Eine Abschlussfrage: Wie profitieren Sie von der Forschungsintensität der Region?

Prof. Brinkmann: Ich war beruflich bereits viel unterwegs, beispielsweise in England und in Amerika. Ich bin ganz bewusst nach Deutschland zurückgekommen, da das berufliche Angebot der Weiterentwicklung in der Infektionsforschung in Braunschweig mich gereizt hat und deswegen habe ich mich dafür entschieden.

Krause: Ich bin aus Brüssel wieder zurück in die Region nach Wolfsburg gekommen und habe gemerkt, dass das Bewusstsein der Mobilitätsakteure aus Wissenschaft und Wirtschaft, eine gemeinsame Kompetenz nach außen zu bilden, sich in den letzten Jahren zum Positiven verändert hat. Das hilft im Wettbewerb mit anderen Regionen um Fördergelder und private Investitionen ungemein.

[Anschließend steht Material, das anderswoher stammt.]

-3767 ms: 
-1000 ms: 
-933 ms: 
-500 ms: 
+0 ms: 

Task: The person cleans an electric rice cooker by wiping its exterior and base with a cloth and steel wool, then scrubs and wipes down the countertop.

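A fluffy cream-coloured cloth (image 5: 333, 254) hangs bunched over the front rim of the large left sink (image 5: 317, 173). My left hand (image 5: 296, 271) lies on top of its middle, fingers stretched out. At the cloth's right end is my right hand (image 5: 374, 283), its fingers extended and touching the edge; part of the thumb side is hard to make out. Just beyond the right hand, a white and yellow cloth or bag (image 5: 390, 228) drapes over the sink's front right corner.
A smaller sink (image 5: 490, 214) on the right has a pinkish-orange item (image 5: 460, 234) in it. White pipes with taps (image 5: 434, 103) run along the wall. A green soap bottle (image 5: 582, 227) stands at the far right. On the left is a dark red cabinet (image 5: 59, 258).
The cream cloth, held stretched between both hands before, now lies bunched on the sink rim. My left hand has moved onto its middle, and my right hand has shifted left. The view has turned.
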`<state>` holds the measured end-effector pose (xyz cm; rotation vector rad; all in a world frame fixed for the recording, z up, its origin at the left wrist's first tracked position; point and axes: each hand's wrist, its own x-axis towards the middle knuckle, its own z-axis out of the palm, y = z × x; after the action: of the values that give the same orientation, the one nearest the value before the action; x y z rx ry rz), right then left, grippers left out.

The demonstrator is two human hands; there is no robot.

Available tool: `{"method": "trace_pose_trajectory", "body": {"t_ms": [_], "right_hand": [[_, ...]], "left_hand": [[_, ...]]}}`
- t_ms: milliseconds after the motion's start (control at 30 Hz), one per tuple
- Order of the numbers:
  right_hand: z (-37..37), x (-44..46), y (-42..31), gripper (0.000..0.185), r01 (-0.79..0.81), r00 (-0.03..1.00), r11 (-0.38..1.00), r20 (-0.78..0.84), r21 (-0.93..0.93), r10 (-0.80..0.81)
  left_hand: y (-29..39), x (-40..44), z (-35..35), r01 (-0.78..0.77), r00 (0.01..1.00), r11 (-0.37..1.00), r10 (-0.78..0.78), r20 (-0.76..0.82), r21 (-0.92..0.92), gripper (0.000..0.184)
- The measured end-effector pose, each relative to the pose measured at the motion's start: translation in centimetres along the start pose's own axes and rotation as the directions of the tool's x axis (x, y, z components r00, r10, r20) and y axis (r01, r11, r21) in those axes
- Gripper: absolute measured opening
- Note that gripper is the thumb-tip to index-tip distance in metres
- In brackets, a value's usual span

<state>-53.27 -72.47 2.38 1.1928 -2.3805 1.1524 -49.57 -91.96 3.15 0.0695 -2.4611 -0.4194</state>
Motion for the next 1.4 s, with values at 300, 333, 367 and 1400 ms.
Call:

Wir sind gespannt, wie sich die Region, die Forschungslandschaft und vielleicht auch die ein oder andere gesellschaftliche Gewohnheit in den nächsten Jahren entwickeln und verändern. Vielen Dank für das Gespräch!

Lina Tauscher

Die 25-Jährige ist ausgebildete Kauffrau für Marketingkommunikation, fühlt sich aber im redaktionellen Bereich am wohlsten. Momentan studiert sie Journalismus und Public Relations und ist in der MediaWorld als Redakteurin sowie im Content-Management tätig. Sie begeistert sich für gute Geschichten, die von inspirierenden Menschen und Meinungen zum Leben erweckt werden.